++++ Input data ++++

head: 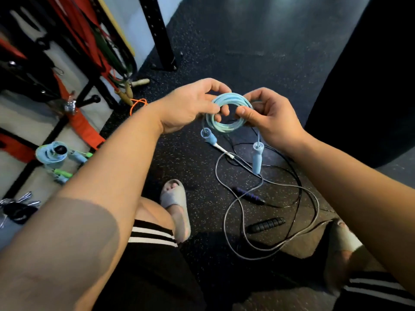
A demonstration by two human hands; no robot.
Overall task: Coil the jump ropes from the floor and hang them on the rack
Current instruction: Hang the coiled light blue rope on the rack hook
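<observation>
A light blue jump rope (226, 127) is wound into a small round coil in front of me. My left hand (190, 106) grips the coil's left side and my right hand (267, 115) pinches its right side. Its two blue handles (257, 157) dangle below the coil on short ends. On the dark floor beneath lies a loose grey rope (242, 245) tangled with a black rope whose ribbed black handle (266, 224) and purple handle (248, 195) show. The rack (89, 90) stands at left, and a coiled blue rope (52, 152) hangs on one of its pegs.
Red and green bands (89, 41) hang on the rack, with wooden-handled ropes and an orange cord (137, 103) at its foot. A black upright post (160, 34) stands behind. A large dark object (370, 86) fills the right. My sandalled feet (177, 209) stand beside the floor ropes.
</observation>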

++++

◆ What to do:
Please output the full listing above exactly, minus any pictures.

◆ Completed task:
head: 
A demonstration by two human hands; no robot.
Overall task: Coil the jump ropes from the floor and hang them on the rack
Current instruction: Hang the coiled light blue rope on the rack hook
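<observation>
A light blue jump rope (226, 127) is wound into a small round coil in front of me. My left hand (190, 106) grips the coil's left side and my right hand (267, 115) pinches its right side. Its two blue handles (257, 157) dangle below the coil on short ends. On the dark floor beneath lies a loose grey rope (242, 245) tangled with a black rope whose ribbed black handle (266, 224) and purple handle (248, 195) show. The rack (89, 90) stands at left, and a coiled blue rope (52, 152) hangs on one of its pegs.
Red and green bands (89, 41) hang on the rack, with wooden-handled ropes and an orange cord (137, 103) at its foot. A black upright post (160, 34) stands behind. A large dark object (370, 86) fills the right. My sandalled feet (177, 209) stand beside the floor ropes.
</observation>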

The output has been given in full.